What is a Stock?
A stock (or equity) is a security that represents the ownership of a portion of a company. This entitles the owner of the stock to a proportion of the company's assets and profits equal to how much stock they own. Units of stock are called "shares."
Stocks are bought and sold predominantly on stock exchanges, though there can be private sales as well, and are the foundation of many individual investors' portfolios. It has to be noted that these transactions have to abide by the government regulations which are meant to protect investors from fraudulent practices.
Stocks vs. Bonds
Stocks are issued by companies to raise capital, paid-up or share, in order to grow the business or undertake new projects. There are important distinctions between whether somebody buys shares directly from the company when it issues them (in the primary market) or from another shareholder (on the secondary market). When the company issues shares, it does so in return for money.
Bonds are fundamentally different from stocks in a number of ways. First, bondholders are creditors to the corporation, and are entitled to interest as well as repayment of principal. Creditors are given legal priority over other stakeholders in the event of a bankruptcy and will be made whole first if a company is forced to sell assets in order to repay them. Shareholders, on the other hand, are last in line and often receive nothing, or mere pennies on the dollar, in the event of bankruptcy. This implies that stocks are inherently riskier investments that bonds.
Stocks Outperform Other Investments over long term
Based on historical data, the stock market has shown to deliver higher returns to investors over time when compared to other investment options like Fixed Deposits, Bonds, Savings Account, etc.
Investing in stocks is an excellent way to grow wealth. For long-term investors, stocks are a good investment even during periods of market volatility — a stock market downturn simply means that many stocks are on sale.
Investment in stocks has many benefits
1) As economy grows, you also grow: India is a fast growth major economy, so as economy grows, so do company earnings. To put it simply - growth of economy creates more employment, which in turn creates higher sales and revenues and profit. This results in faster wages growth helping drive consumer demand, more sales and more corporate earnings.
2) Beat inflation: Over the last decade, Sensex has averaged an annualised return of 15%. That's much higher than average inflation 6% during the same period. This positive net return, can help create a good wealth, when held over long term.

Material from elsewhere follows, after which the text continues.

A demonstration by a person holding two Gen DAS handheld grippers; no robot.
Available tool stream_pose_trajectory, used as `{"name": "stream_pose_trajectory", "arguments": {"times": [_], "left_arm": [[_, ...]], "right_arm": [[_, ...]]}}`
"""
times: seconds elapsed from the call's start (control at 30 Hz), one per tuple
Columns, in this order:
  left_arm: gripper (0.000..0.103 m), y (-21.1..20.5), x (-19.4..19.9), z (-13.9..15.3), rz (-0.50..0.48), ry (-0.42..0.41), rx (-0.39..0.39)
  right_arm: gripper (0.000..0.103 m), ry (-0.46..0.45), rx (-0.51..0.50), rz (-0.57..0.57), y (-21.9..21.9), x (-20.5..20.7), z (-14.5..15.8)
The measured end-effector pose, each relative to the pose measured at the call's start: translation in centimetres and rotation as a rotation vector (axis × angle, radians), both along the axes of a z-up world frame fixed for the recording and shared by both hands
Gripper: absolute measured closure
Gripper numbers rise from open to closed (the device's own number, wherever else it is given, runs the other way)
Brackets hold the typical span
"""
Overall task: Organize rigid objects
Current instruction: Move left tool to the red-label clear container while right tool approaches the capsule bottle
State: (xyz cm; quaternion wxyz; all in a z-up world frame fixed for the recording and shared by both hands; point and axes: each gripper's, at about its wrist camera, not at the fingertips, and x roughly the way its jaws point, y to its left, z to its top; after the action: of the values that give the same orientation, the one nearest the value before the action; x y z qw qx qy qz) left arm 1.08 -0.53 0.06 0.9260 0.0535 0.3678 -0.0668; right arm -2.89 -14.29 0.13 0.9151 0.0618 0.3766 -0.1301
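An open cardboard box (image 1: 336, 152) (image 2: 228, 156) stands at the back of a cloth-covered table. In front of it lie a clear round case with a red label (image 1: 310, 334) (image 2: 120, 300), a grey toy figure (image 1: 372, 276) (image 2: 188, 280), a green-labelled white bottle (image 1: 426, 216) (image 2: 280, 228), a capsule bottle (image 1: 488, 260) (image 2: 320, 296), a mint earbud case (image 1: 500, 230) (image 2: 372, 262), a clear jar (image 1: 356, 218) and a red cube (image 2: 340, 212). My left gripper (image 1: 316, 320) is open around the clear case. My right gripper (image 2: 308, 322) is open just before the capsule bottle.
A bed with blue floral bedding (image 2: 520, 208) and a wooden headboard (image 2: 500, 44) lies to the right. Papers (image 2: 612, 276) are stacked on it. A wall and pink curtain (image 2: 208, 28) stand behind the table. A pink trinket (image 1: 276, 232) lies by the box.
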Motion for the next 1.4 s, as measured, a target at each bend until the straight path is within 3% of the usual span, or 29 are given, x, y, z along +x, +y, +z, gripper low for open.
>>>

3) Buy with ease: Investing in stocks is so easy. You can purchase it through online brokers or a financial planner. Setting up an account is so easy, so you can start buying stocks in minutes. Some financial technology companies like Finkompas let you buy and sell stocks at very low cost.
4) Sell with ease: Selling a stock is also easy. In the trading window, you can sell your stock any time. This is quite useful as it ensures quick liquidity in case of financial need or to cut loss.
5) Invest as per your goals: Depending on your financial goals and age, you can go for stocks which either provide good capital appreciation or pay good dividends.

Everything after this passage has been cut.